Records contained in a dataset
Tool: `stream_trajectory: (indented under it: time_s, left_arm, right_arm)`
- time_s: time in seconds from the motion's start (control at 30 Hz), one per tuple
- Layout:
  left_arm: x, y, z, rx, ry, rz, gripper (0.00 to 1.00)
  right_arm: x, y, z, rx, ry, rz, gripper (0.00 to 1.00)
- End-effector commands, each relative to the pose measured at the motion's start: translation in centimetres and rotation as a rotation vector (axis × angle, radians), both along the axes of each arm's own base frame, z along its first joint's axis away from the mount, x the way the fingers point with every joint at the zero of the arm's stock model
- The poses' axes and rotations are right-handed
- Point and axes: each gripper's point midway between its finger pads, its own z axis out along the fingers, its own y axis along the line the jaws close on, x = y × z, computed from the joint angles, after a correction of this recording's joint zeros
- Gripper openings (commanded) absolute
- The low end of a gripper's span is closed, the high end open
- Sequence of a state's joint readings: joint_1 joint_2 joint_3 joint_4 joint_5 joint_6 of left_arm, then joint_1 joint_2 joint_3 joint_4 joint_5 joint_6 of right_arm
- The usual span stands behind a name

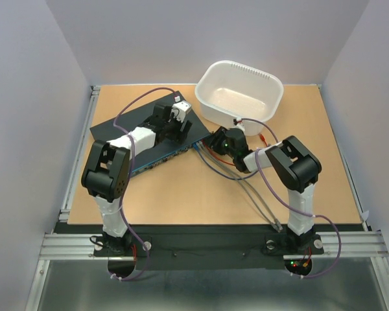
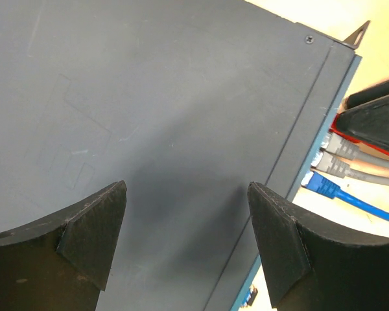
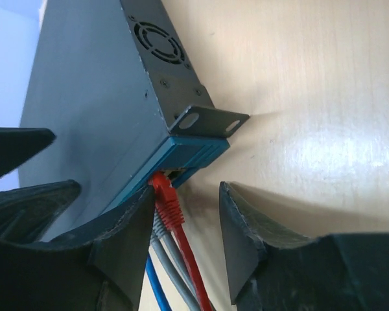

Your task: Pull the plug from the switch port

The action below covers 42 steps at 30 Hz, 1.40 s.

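The switch [image 1: 126,133] is a flat dark box lying at the left middle of the table, its blue socket edge [image 3: 194,155] facing right. A red plug [image 3: 167,197] sits in the end port, with two grey plugs [image 2: 340,155] and a blue plug [image 2: 323,185] beside it. My right gripper [image 3: 185,223] is open, its jaws straddling the red plug, the left finger touching it. My left gripper [image 2: 188,240] is open, hovering low over the switch's top [image 2: 149,116]. In the top view my left gripper [image 1: 175,123] is above the switch and my right gripper [image 1: 214,139] is at its right end.
A white tub [image 1: 240,91] stands at the back, right of the switch. Red, grey and blue cables [image 1: 246,188] trail from the ports toward the near edge beside the right arm. A metal mounting ear [image 3: 211,121] sticks out at the switch's corner.
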State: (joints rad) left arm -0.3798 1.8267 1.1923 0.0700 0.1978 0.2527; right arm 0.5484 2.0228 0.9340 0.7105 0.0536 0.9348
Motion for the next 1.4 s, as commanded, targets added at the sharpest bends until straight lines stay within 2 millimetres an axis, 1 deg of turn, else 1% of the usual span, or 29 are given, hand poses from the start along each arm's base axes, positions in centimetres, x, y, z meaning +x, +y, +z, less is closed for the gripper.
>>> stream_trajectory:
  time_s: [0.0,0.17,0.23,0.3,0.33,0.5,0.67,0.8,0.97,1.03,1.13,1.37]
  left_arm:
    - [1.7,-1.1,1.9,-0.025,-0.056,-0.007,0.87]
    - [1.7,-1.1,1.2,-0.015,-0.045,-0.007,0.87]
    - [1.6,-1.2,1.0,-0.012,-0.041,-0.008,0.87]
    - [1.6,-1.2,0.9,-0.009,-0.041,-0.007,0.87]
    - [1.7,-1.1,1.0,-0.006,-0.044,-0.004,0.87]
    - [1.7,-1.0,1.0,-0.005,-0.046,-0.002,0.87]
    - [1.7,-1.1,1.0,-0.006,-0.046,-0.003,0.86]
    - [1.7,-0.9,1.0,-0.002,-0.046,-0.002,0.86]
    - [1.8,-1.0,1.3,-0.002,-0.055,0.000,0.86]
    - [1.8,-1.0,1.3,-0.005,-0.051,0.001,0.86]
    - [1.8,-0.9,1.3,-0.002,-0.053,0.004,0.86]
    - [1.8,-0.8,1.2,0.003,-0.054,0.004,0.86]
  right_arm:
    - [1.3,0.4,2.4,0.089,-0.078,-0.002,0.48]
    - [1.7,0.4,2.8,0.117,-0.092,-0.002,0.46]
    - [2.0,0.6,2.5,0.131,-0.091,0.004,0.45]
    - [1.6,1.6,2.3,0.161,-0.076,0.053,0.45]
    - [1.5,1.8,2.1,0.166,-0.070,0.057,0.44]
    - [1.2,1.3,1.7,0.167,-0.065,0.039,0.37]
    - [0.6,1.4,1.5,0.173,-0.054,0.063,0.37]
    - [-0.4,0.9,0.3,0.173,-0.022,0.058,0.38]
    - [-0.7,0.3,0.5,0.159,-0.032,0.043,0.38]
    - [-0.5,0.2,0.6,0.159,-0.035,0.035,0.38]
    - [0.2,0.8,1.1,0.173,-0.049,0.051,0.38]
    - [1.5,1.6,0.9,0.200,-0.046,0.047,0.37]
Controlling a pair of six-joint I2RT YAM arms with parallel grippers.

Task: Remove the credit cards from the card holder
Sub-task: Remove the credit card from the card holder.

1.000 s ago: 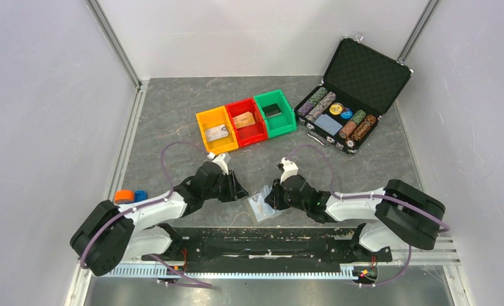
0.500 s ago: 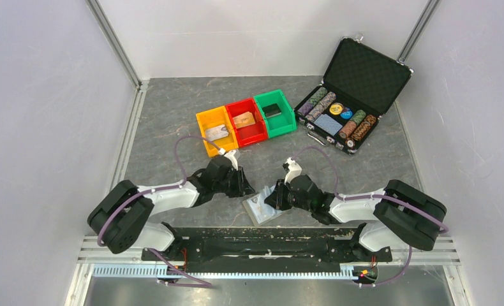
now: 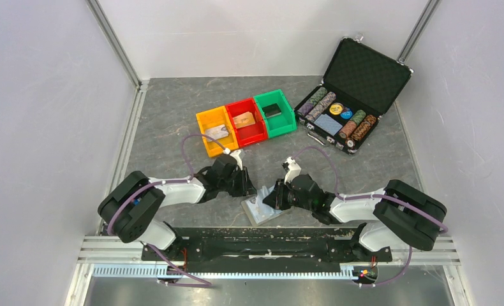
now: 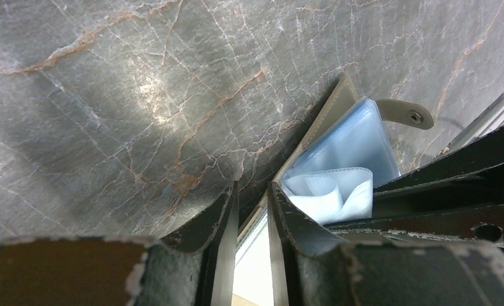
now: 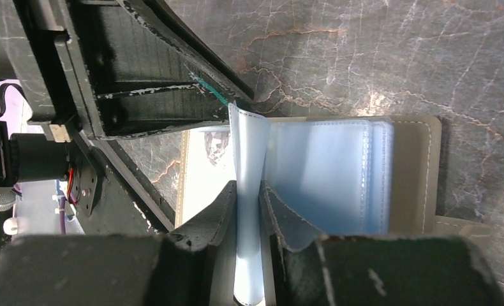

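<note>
The card holder (image 3: pixel 260 208) lies open on the table between my two grippers, grey outside with light-blue plastic sleeves. My right gripper (image 3: pixel 270 199) is shut on one light-blue sleeve (image 5: pixel 246 146) and holds it upright from the holder (image 5: pixel 410 172). A white card (image 5: pixel 205 159) sits in the holder's left panel. My left gripper (image 3: pixel 248 189) is at the holder's far-left corner. In the left wrist view its jaws (image 4: pixel 252 207) stand a narrow gap apart, astride the holder's grey edge (image 4: pixel 329 111), and white shows between them.
Yellow (image 3: pixel 206 121), red (image 3: pixel 235 106) and green (image 3: pixel 261 98) bins stand in a row behind, each with a card in it. An open black chip case (image 3: pixel 365 71) is at the back right. A black rail (image 3: pixel 262 239) runs along the near edge.
My left arm has swung right, and its gripper has reached the holder's corner. The holder has shifted a little left and lies flatter. The right gripper has kept its hold.
</note>
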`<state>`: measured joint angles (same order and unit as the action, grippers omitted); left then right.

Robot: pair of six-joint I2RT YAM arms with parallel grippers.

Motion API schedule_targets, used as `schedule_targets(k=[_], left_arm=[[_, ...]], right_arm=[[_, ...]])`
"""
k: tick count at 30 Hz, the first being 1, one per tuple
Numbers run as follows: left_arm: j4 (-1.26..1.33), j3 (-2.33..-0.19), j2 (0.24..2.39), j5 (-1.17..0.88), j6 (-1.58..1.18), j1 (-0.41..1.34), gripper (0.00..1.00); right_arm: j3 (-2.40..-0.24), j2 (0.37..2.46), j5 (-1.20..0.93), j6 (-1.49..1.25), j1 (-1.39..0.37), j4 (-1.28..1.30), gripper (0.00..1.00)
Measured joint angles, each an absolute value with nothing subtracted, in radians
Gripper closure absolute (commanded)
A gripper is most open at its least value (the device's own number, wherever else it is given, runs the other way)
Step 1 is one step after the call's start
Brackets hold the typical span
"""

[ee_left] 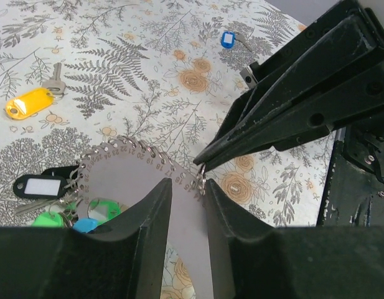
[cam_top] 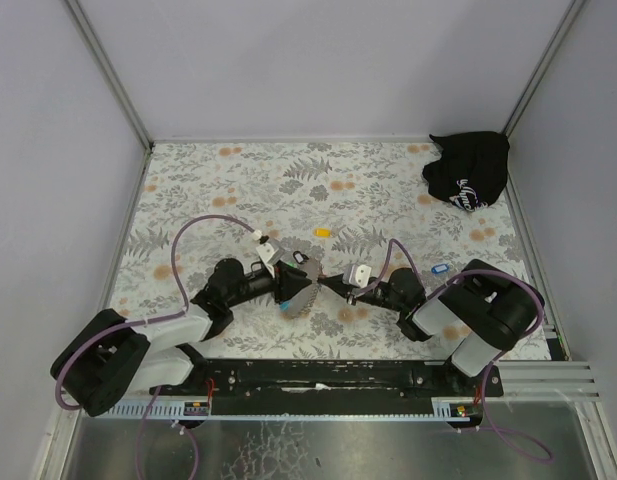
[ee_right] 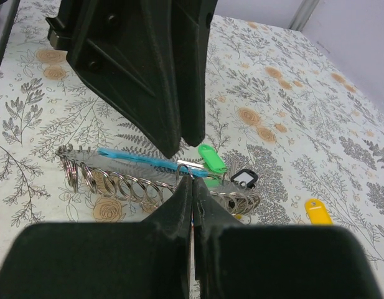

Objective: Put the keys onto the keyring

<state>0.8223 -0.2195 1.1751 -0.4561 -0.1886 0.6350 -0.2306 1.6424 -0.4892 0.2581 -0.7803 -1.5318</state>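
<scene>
The keyring is a grey numbered disc edged with metal rings, carrying green, blue and black tags; it lies between the two grippers. My right gripper is shut, pinching one small ring at the disc's rim. My left gripper stands just over the same rim, its jaws narrowly apart with the disc showing between them and nothing gripped. The yellow key lies loose on the cloth, also seen in the top view. The blue key lies apart to the right.
A black cloth bag sits in the far right corner. The flowered cloth covers the table inside white walls. Both arms meet at the middle, fingertips almost touching.
</scene>
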Motion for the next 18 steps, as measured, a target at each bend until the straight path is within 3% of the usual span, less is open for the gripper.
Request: schedule_targets(k=[18], left_arm=[[0.860,-0.252,1.265,-0.468,-0.126,0.661,0.84]], right_arm=[[-0.231,1.659,-0.491,0.235,-0.780,-1.533,1.00]])
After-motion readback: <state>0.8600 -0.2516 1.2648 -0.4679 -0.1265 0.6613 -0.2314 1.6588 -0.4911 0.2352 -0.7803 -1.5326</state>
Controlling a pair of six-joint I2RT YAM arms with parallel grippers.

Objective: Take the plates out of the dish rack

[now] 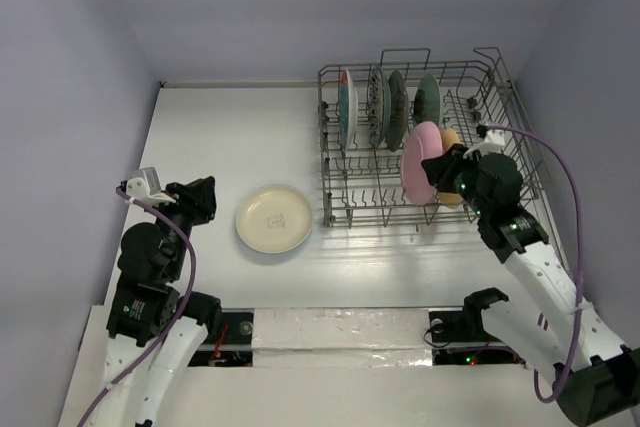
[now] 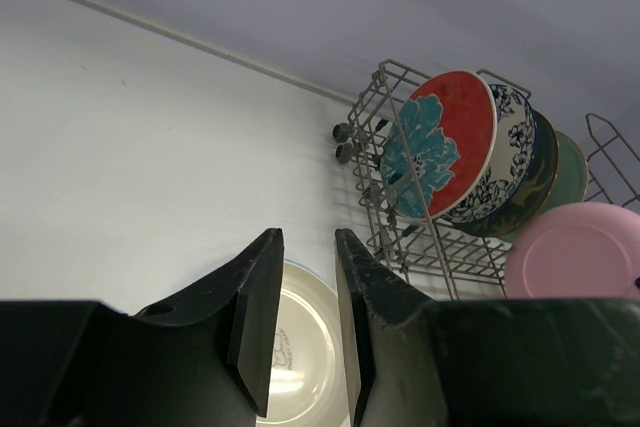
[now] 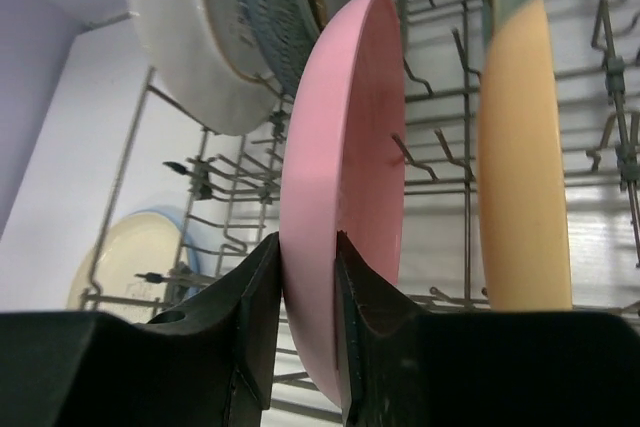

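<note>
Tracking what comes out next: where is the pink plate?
Top view: the pink plate stands on edge toward the dish rack's near right, beside the orange plate, its rim pinched in the right pincer.

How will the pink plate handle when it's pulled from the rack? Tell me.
Probably stiff: the pink plate shows no bend, edge-on in the right hand. Its glossy face looks slippery, and pinched only at the rim it may swing. Likely fragile, so a knock against the rack or orange plate could chip it.
</note>
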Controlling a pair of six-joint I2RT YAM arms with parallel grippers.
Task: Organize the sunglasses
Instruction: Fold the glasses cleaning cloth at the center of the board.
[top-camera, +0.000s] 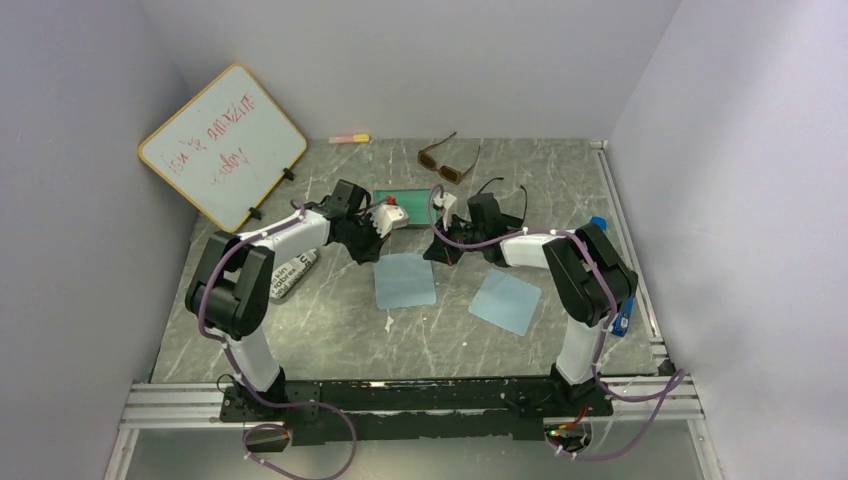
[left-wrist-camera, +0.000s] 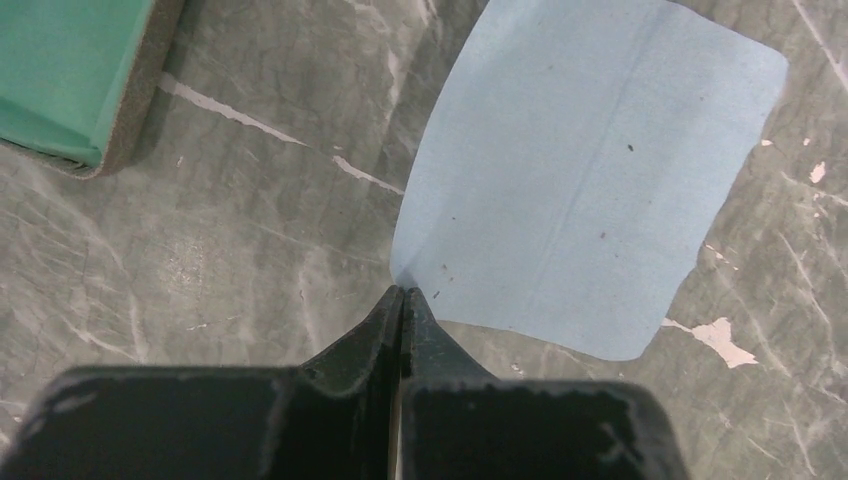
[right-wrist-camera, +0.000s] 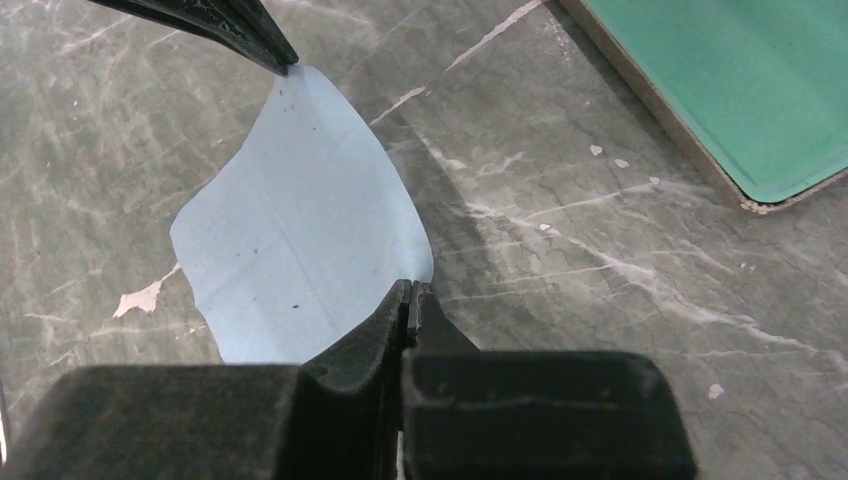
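Note:
The brown sunglasses (top-camera: 447, 160) lie open at the back of the table. The slim black sunglasses (top-camera: 522, 200) lie behind the right arm and are partly hidden by it. My left gripper (top-camera: 378, 258) (left-wrist-camera: 402, 291) is shut on the far left corner of a light blue cloth (top-camera: 405, 281) (left-wrist-camera: 590, 170). My right gripper (top-camera: 432, 256) (right-wrist-camera: 411, 285) is shut on the far right corner of the same cloth (right-wrist-camera: 300, 220). The left fingertips (right-wrist-camera: 265, 42) show at the top of the right wrist view. Neither pair of sunglasses shows in the wrist views.
The open case (top-camera: 405, 195) (left-wrist-camera: 60, 80) (right-wrist-camera: 740, 90) with green lining lies just behind the grippers. A second blue cloth (top-camera: 505, 300) lies to the right. The grey pouch (top-camera: 295, 272) lies under the left arm. A whiteboard (top-camera: 222, 145) leans at the back left, and a marker (top-camera: 348, 138) lies by the back wall.

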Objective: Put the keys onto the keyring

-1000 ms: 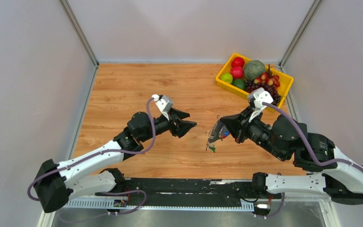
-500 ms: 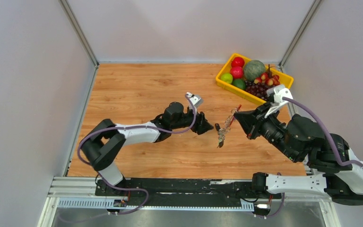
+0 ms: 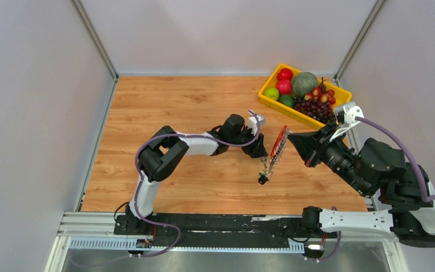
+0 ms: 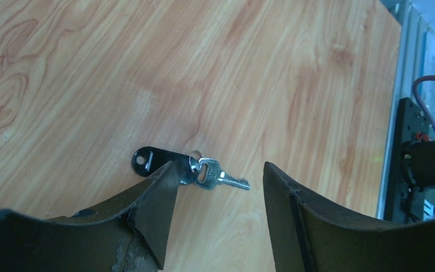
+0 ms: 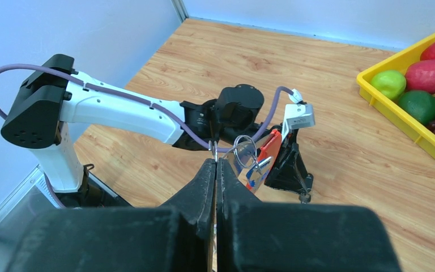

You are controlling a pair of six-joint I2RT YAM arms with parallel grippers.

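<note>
My right gripper is shut on the keyring, a grey strip with a red curved side, and holds it above the table. A wire ring and a blue-headed key hang beside it, and more keys dangle below. A loose silver key joined to a black tag lies flat on the wood. My left gripper is open and low over that key, with one finger covering part of the tag. Nothing is between its fingers.
A yellow tray of fruit stands at the back right corner. The black mounting rail runs along the table's near edge. The left arm stretches across the middle of the table towards the right gripper.
The left arm has reached far to the right and come down over the loose key. The right gripper has drawn back to the right with the keyring, and the keys now dangle.
</note>
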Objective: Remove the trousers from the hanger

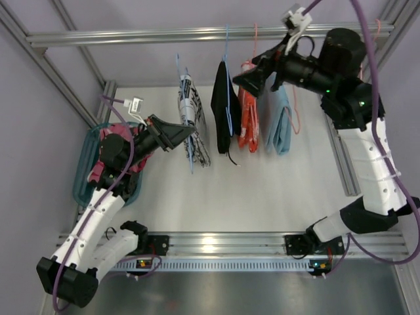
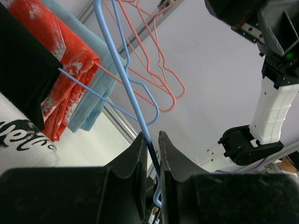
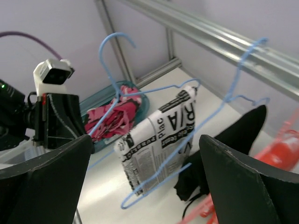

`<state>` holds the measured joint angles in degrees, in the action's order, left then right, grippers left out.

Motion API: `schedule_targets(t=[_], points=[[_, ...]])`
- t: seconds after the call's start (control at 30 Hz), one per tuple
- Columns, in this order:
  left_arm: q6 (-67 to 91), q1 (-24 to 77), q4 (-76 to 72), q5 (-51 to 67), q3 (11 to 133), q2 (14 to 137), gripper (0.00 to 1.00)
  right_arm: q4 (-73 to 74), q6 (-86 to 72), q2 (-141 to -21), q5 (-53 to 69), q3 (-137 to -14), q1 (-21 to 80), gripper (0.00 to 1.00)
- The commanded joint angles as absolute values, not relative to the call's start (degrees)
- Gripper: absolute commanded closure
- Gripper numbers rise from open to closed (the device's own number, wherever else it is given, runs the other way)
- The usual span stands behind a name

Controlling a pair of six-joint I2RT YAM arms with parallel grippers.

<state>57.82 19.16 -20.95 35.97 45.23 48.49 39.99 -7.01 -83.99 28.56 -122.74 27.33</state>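
Observation:
The white trousers with dense black print [image 1: 191, 111] hang folded on a blue hanger [image 1: 189, 154]. My left gripper [image 1: 189, 131] is shut on that hanger's wire [image 2: 150, 140]. In the right wrist view the printed trousers [image 3: 159, 140] sit on the hanger [image 3: 117, 60], whose hook stands clear of the rail. The pink trousers [image 1: 111, 147] lie crumpled in a teal basket [image 1: 84, 167] at the left, also seen in the right wrist view [image 3: 117, 112]. My right gripper [image 1: 244, 79] is open and empty, high up near the hanging clothes, with the printed trousers between its fingers [image 3: 46, 177] in its own view.
A black garment [image 1: 223, 108] on a blue hanger, an orange garment [image 1: 247, 121] and a light blue garment [image 1: 279, 121] hang from the top rail [image 1: 197, 33]. Empty pink hangers [image 2: 159, 70] hang there too. Frame posts stand at both sides.

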Motion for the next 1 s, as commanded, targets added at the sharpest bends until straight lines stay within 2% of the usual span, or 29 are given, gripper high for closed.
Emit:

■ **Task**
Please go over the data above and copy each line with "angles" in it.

■ **Response**
- Point and axes: each gripper's point midway between its finger pads, its own z axis out along the fingers, its own y axis along the line the jaws close on, x = y × z, computed from the joint angles, after a correction of this recording's joint zeros
`<state>`: measured joint angles (same order and unit as the action, grippers omitted); left then right.
Measured joint angles, each an absolute value with nothing subtracted, in radians
`<state>` holds the measured joint angles in degrees, in the action's order, left then right, grippers left out.
- The commanded joint angles as absolute values, not relative to the call's start (degrees)

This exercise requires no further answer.